In cases where the resources on a single host are not enough for the work you are doing, just splitting that work across multiple processes on that one host will not optimize performance. Rather, we need to distribute the work across multiple hosts. Following are changes to the script framework that executes work in parallel that I discussed earlier, now supporting execution across machines.
:
# execute in N parallel processes (default 5)
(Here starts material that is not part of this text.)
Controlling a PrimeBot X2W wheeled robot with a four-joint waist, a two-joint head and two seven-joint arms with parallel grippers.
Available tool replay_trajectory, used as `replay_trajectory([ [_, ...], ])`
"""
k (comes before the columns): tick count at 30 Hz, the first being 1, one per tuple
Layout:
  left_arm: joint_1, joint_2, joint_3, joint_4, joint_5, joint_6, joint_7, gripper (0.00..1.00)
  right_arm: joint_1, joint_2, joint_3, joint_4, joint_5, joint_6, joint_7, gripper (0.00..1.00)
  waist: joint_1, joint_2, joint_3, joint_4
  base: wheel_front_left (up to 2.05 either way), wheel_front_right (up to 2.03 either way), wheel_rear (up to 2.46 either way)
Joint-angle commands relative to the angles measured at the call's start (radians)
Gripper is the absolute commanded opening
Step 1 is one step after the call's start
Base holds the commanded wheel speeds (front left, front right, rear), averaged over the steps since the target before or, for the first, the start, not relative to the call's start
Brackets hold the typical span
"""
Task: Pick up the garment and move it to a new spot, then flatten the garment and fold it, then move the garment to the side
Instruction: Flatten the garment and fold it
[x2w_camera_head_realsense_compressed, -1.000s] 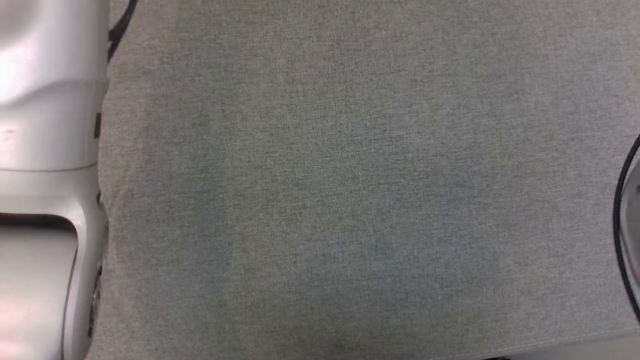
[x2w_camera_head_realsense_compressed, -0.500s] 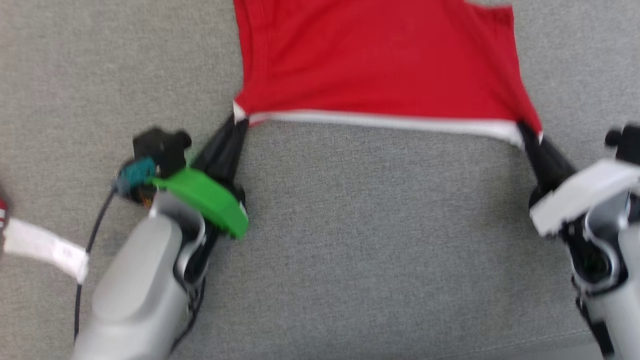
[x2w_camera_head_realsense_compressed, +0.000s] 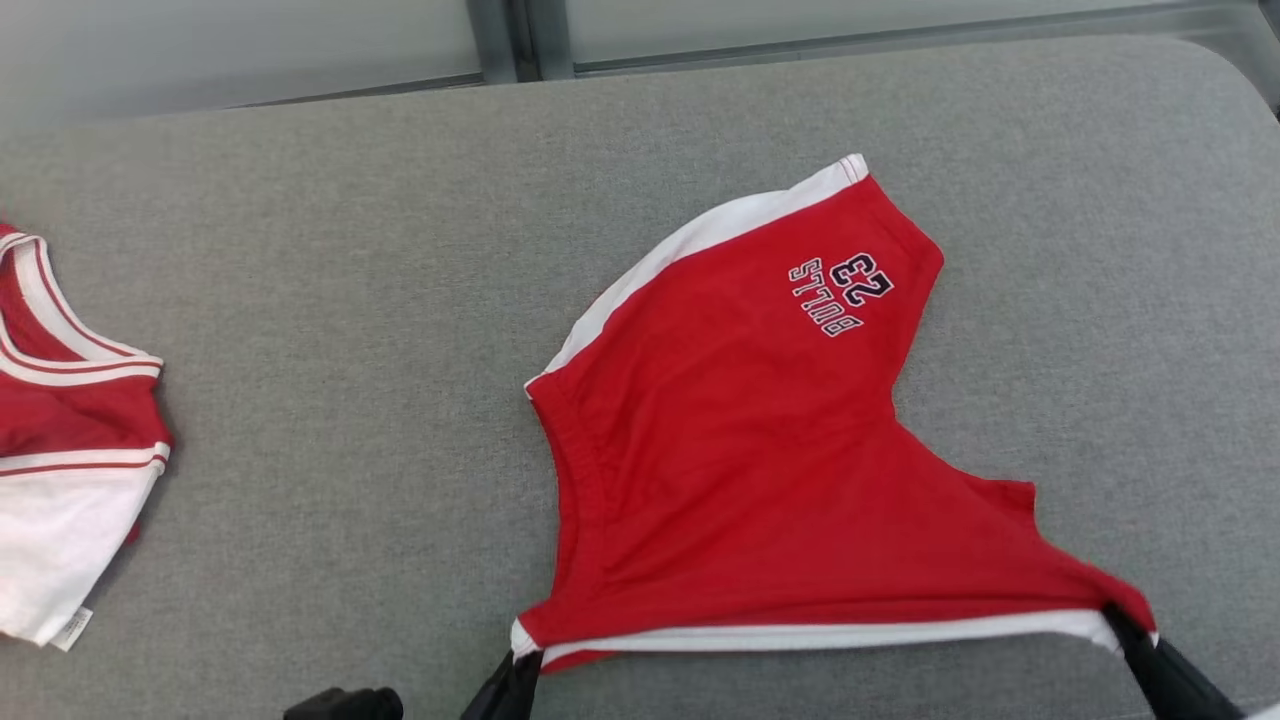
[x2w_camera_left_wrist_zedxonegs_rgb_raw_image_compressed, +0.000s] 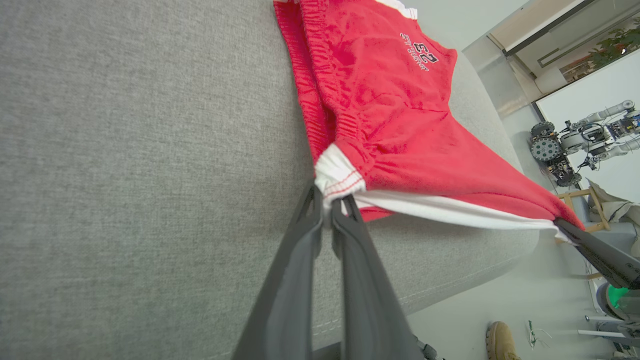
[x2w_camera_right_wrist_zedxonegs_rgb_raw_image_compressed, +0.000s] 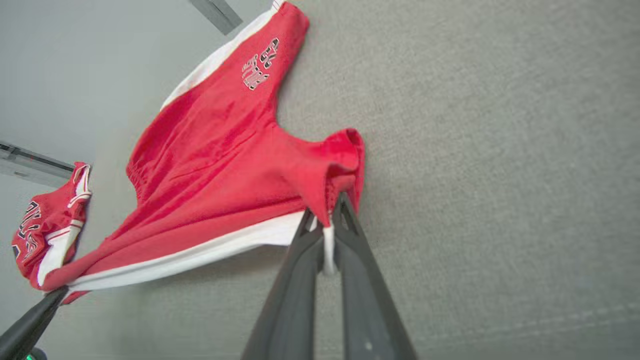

# if HOST1 HOST2 HOST3 ... specified,
# execute in N processes per specified host
n=$1
if [ -z "$n" ]; then
n=5
hosts=''
else
case "$1" in
[0-9]*)
n=$1
;;
*)
hosts=$*
;;
esac
fi
if [ -z "$hosts" ]; then
hosts='localhost'
fi
t=$TMP/parallel.$$
mkdir -p $t/in
mkdir -p $t/work
mkdir -p $t/out
mkdir -p $t/hosts
x=0
while read cmd; do
echo $cmd > $t/in/$x
((x++))
done
id=1
for host in $hosts; do
n2=$n
while [ $n2 != 0 ]; do
echo `expand_host_name $host` > $t/hosts/$id
parallel.1proc $id $t &
let id++
n2=`expr $n2 - 1`
done
done
wait
cat $t/out/*
rm -r $t
The individual processes still run in a separate script
parallel.1proc with the following code:
:
id=$1
t=$2
host_fn=`ls.nth $id $t/hosts`
if [ -z "$host_fn" ]; then
host=localhost
else
host=`cat $t/hosts/$host_fn`
fi
echo "parallel.1proc $id $t starting (will direct work to $host)..."
x=0
while [ 1 ]; do
current_cmd_fn=$t/work/$id.$x
while [ ! -f "$current_cmd_fn" ]; do
next_cmd_base=`ls.nth $id $t/in`
if [ -z "$next_cmd_base" ]; then
echo parallel.1proc $id done
exit 0
fi
next_cmd_fn=$t/in/$next_cmd_base
mv $next_cmd_fn $current_cmd_fn 2> /dev/null
done
(
cmd=`cat $current_cmd_fn`
echo "==============================================================================="
echo "`date` parallel proc $id executing $cmd on $host"
if [ $host = "localhost" ]; then
eval $cmd
else
unset DISPLAY
export DISPLAY
ssh -o StrictHostKeyChecking=no $host $cmd
fi
date
) > $t/out/$id.$x
x=`expr $x + 1`
done
Of course it is assumed that each of the hosts will be able to access the needed disks to execute the work at hand. This approach works nicely in an environment where there is some set of NFS disks that are available across all the hosts you want working on the task.